Tuesday, 14 April 2009

Trouble in the message centre.

I've always kept a tidy inbox. Just as I've always been one-in-one-out with the items in my wardrobe, I've applied the same mantra to my email account. Get one, respond to one. Tidy inbox = tidy mind. I hate it when my messages don't fit onto one page. Scrolling down is simply not an option where my digital contact is concerned. Or at least it used to be that way. These days, I'm too afraid to scroll down for fear of the unanswered missives I'll be faced with, staring up at me and giving me the guilts like an empty box of Cadbury's Fingers at the top of the bin. Right now, I've got a total of 66 unanswered emails and, pitiful as that may sound to the more laissez-faire emailers among you, I just. can't. handle. it.

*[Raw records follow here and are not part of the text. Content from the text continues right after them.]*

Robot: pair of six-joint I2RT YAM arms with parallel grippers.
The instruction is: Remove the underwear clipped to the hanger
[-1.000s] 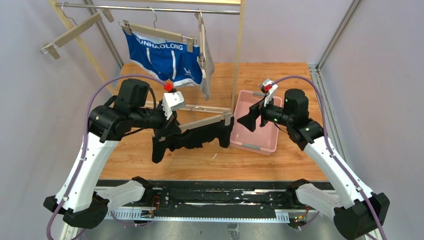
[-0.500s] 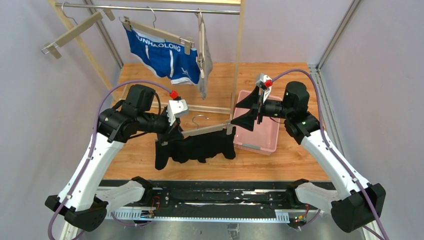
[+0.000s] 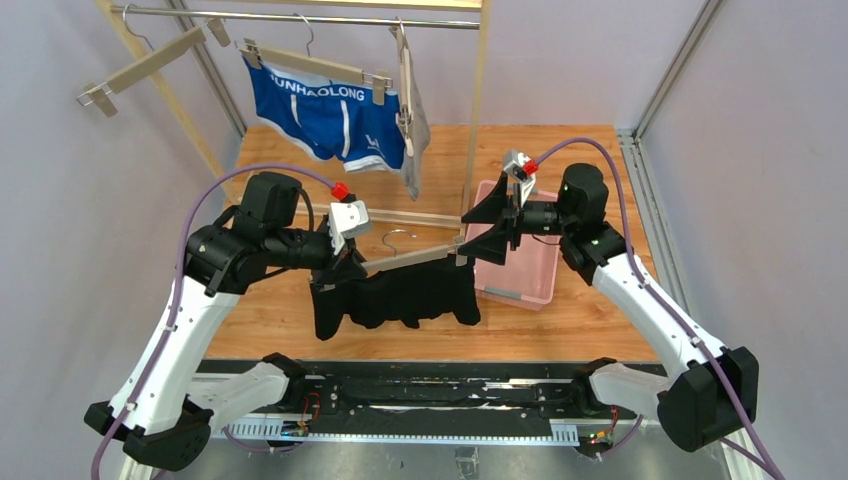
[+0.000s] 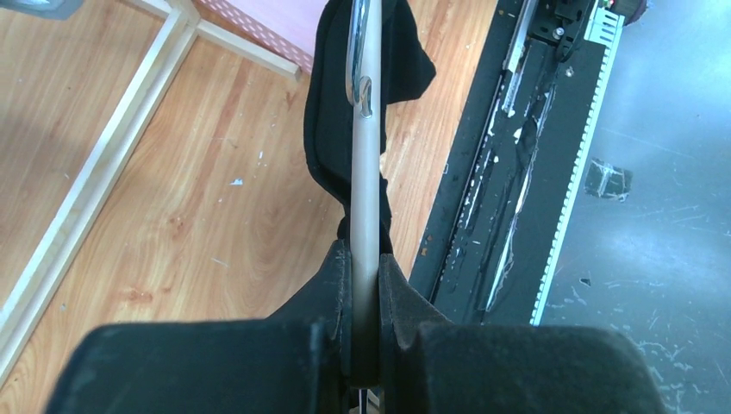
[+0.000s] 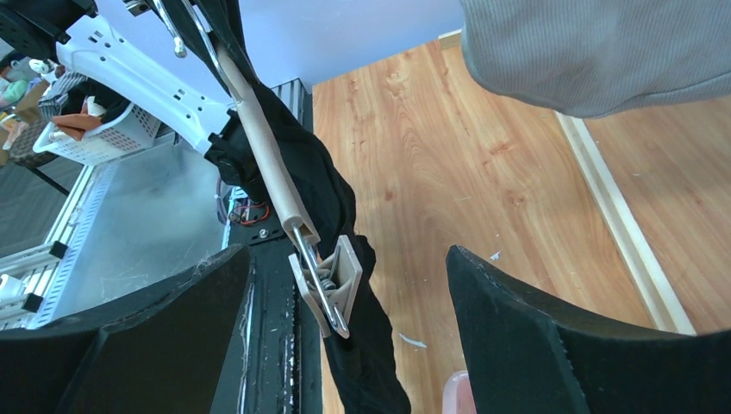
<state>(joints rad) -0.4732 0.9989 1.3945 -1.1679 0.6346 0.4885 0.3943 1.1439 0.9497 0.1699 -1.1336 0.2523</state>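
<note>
the left gripper (image 3: pixel 343 264) is clamped on the left end of the wooden hanger (image 3: pixel 410 259), whose bar runs rightward with the black briefs (image 3: pixel 400 298) hanging below, its right clip (image 5: pixel 332 280) just ahead of the wide-apart fingers of the right gripper (image 3: pixel 488 226), the nearer one.

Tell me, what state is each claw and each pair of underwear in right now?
Left claw: shut on the wooden hanger.
Right claw: open, at that hanger's end clip.
Black briefs: clipped to the held hanger, dangling.
Blue briefs: clipped to a second hanger on the rail.
Grey briefs: hung from the rail.
</note>
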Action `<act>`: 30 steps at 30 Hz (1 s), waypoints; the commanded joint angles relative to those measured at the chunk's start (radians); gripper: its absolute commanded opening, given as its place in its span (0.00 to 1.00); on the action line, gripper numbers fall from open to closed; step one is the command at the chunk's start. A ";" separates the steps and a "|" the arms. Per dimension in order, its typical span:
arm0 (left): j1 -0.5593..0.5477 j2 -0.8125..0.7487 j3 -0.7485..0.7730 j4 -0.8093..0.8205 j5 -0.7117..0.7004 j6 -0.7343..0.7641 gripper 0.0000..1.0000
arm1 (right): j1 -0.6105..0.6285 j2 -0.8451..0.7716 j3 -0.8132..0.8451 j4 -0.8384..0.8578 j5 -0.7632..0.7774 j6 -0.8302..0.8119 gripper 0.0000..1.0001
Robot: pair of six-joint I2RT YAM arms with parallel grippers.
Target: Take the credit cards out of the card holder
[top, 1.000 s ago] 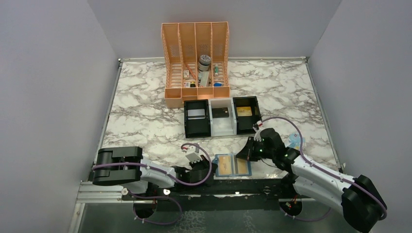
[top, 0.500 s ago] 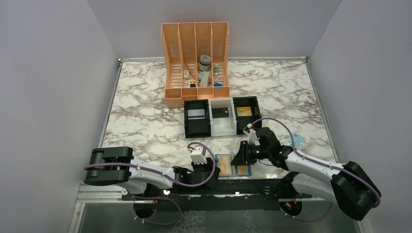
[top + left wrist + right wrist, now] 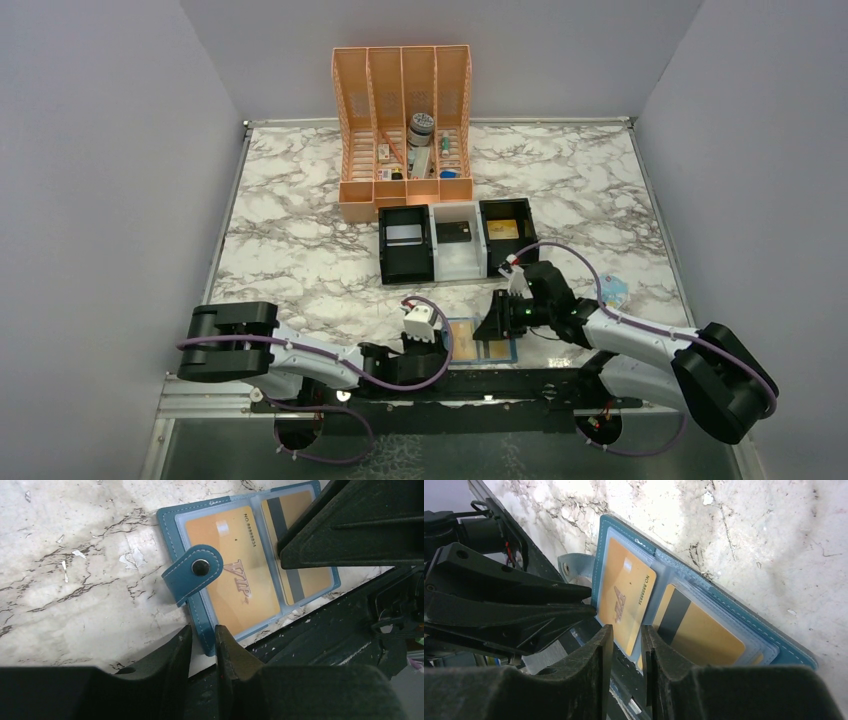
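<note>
Asker: Where do your fingers stand?

Me: My left gripper (image 3: pixel 203 630) has its fingers a narrow slit apart, and the near-left corner of the card holder (image 3: pixel 172 522) shows in the slit. I cannot tell whether the pads pinch it. My right gripper (image 3: pixel 626 627) is parted just as narrowly, with a corner of the VIP card (image 3: pixel 235 580) between the fingers. I cannot tell whether it grips either.

Asker: How much room is there?

Me: Little on the near side. The holder lies at the near lip of the table (image 3: pixel 75 555), just beside the black rail (image 3: pixel 325 630), and my two grippers almost meet over it. To the left and beyond, marble lies open up to the three-compartment tray (image 3: pixel 460 265).

Asker: And your arms?

Me: My left arm (image 3: pixel 310 358) lies low along the near edge and reaches rightward to the holder's left side. My right arm (image 3: pixel 630 335) is folded low and reaches leftward, its wrist tipped down over the right panel.

Asker: And the holder itself?

Me: It lies open and flat, mid-blue with pale stitching, and its snap tab (image 3: pixel 192 572) is folded over the left panel. Each clear pocket holds a gold card: the VIP card on the left, the striped card (image 3: pixel 704 635) on the right with its dark band showing.
</note>
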 commanded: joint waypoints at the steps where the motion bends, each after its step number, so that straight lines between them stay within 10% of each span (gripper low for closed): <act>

While contact is not necessarily one of them, lots of things appear to have begun tailing to an end recently, or dropping off altogether (and I'm not just talking about the nupple). Like the soreness of my New Tit, or the number of times per day that I think about The Bullshit. Both of which, let me tell you, are nothing short of glorious. For ten months, I've done nothing but think about The Bullshit. But now, I occasionally catch myself not thinking about it, realising that a whole, say, 20 minutes – or sometimes even an hour – has passed without me worrying about my health, or seeing the word 'cancer' flashing through my head (always in this font, oddly enough). Some smart cookie recently commented that one day I'd turn around to notice that things had become normal again, without even realising they had got that way. And while life is certainly not normal just yet, I do think I've turned around to notice that normality is deliciously close.

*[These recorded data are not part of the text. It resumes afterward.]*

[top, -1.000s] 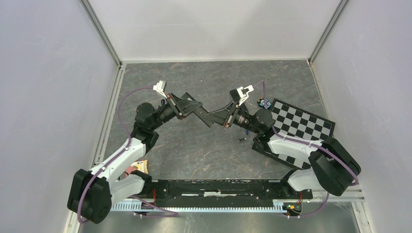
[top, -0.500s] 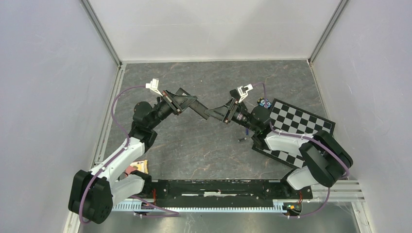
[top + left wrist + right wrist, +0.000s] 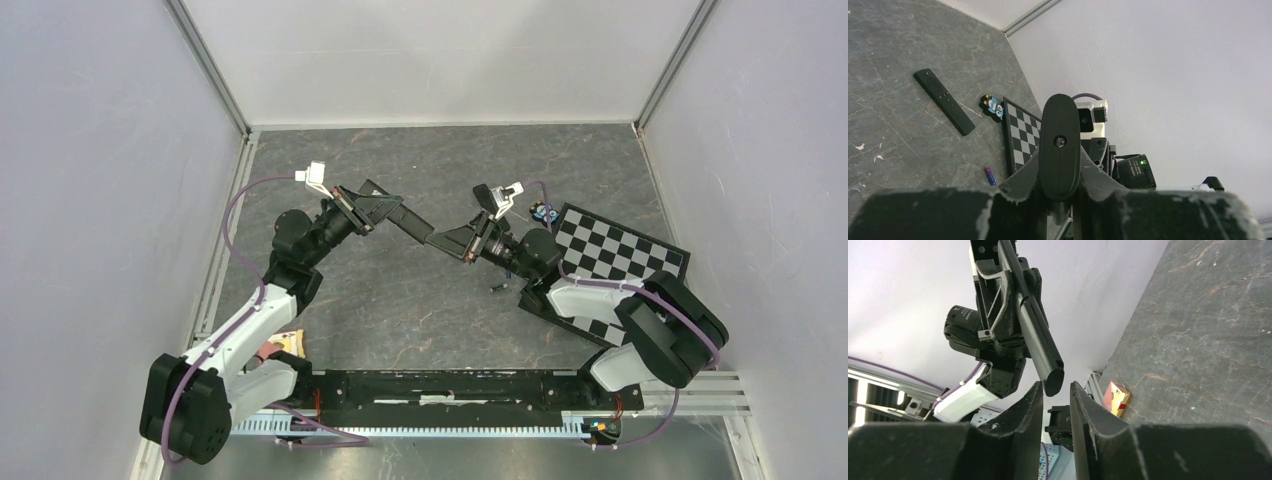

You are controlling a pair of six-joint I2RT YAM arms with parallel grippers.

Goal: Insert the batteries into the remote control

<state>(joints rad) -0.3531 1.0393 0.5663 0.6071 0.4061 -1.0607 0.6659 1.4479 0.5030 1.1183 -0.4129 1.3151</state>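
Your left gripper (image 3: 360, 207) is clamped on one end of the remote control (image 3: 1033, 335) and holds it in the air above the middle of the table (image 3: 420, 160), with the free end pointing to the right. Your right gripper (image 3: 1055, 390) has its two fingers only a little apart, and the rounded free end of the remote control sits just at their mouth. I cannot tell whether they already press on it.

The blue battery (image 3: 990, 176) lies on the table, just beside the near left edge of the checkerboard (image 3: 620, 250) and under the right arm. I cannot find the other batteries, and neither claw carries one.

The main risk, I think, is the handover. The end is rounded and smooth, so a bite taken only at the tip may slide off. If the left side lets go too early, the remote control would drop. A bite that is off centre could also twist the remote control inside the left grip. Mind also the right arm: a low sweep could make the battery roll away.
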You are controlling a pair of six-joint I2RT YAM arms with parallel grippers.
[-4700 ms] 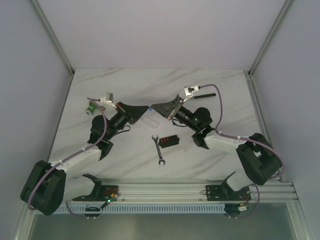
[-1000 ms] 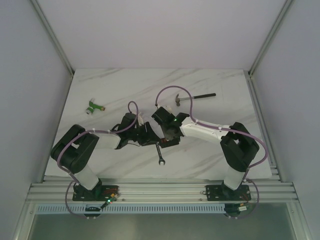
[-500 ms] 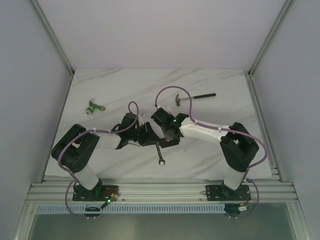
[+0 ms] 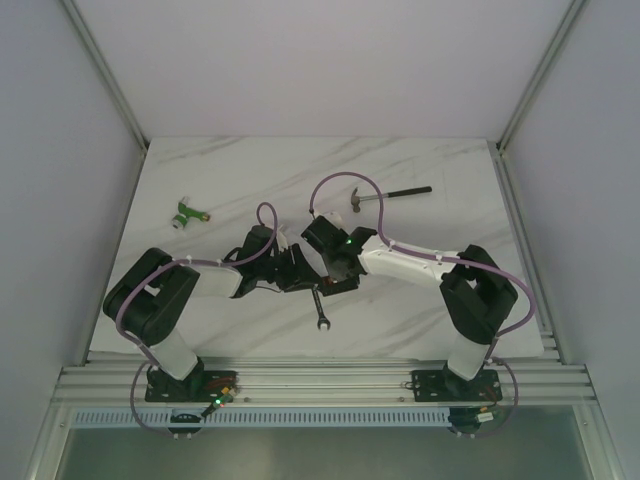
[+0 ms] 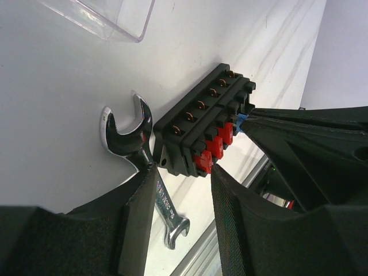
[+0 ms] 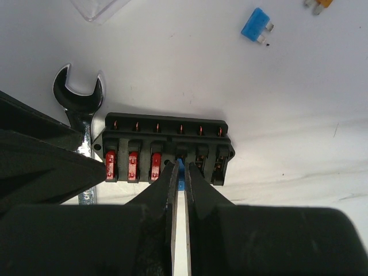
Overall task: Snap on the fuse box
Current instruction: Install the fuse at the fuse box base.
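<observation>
A white marble-patterned worktop (image 4: 250,165) with grey veins sits inside plain pale lavender walls (image 4: 320,60). Aluminium posts (image 4: 105,72) rise at its far corners, and an aluminium rail (image 4: 320,378) runs along its near edge.

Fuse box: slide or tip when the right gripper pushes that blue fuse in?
Probably light, stiff plastic, so the fuse box may skate on the smooth table. It lies flat and low; tipping seems unlikely. The left gripper at its end should brace it.
</observation>
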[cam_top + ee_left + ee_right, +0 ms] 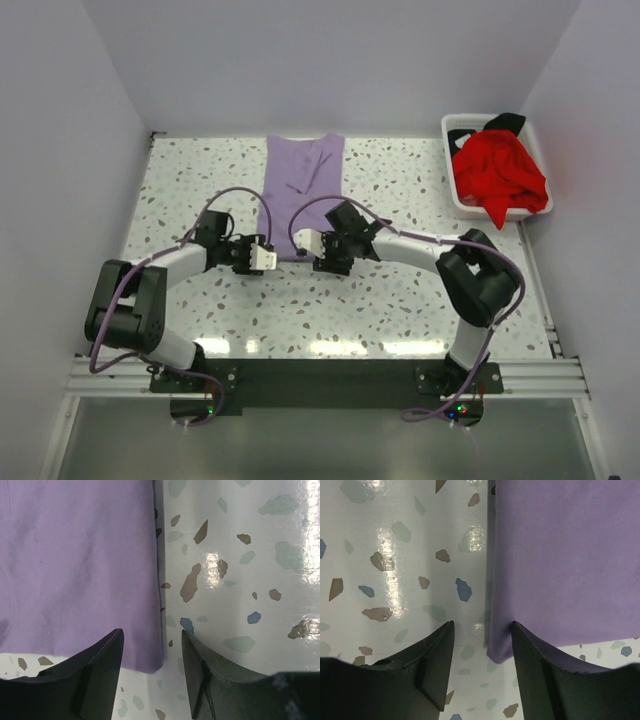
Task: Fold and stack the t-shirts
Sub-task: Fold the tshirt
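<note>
One lavender t-shirt lies folded lengthwise into a flat, narrow strip.

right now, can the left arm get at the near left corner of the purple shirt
Probably yes. The left gripper is open right at that corner of the lavender t-shirt. The shirt's side edge runs between its jaws, and nothing lies on the cloth there.

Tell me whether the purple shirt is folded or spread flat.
Partly folded: the purple shirt lies as a narrow strip, no sleeves sticking out.
</note>
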`<action>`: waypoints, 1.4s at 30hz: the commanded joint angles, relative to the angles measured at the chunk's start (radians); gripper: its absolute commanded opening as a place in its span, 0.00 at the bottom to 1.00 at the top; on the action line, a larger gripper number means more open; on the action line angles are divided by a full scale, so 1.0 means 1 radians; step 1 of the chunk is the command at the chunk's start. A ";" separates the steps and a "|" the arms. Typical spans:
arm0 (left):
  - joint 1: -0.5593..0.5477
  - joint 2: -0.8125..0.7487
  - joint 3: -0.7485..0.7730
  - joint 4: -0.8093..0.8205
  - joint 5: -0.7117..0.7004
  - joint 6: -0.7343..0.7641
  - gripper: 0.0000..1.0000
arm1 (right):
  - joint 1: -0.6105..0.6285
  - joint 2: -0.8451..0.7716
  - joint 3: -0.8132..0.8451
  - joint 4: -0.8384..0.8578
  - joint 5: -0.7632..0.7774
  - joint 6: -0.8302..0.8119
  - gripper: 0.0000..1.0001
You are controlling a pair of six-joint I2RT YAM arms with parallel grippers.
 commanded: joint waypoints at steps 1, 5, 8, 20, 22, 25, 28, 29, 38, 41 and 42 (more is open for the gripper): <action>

In many ways, my email account has become my barometer for normality. And as long as my inbox runneth over, I can't quite say that normal service has resumed. It's not just the emails, of course. It's the staggering level of contact I've had – and have been grateful to have, I might add – since Smiley Surgeon broke the news of my Killer Tit. Don't get me wrong, compared to the phone-ringing-off-the-hook early days of my diagnosis, right now I'm positively Old News. When I came out of hospital post-reconstruction, for example, I had nine cards. Post-mastectomy, I had 49. It's perfectly reasonable, of course, but also quite weird. Because, in many ways, the beginning of The Bullshit is more of an event than the end. There's more of a fanfare around the bad news than there is the good. There are phonecalls to make and news to break, there are flowers every day and a volume of greetings cards that makes the cleaner roll her eyes every time she steps into the living room. But then, as cancer hyperactivity turns into merely cancer activity, there's more to celebrate and yet far less fanfare. But, dwindling as it is, the fact that I received such shitty news in the first place still equates to a hell of a lot more contact than I've ever previously known.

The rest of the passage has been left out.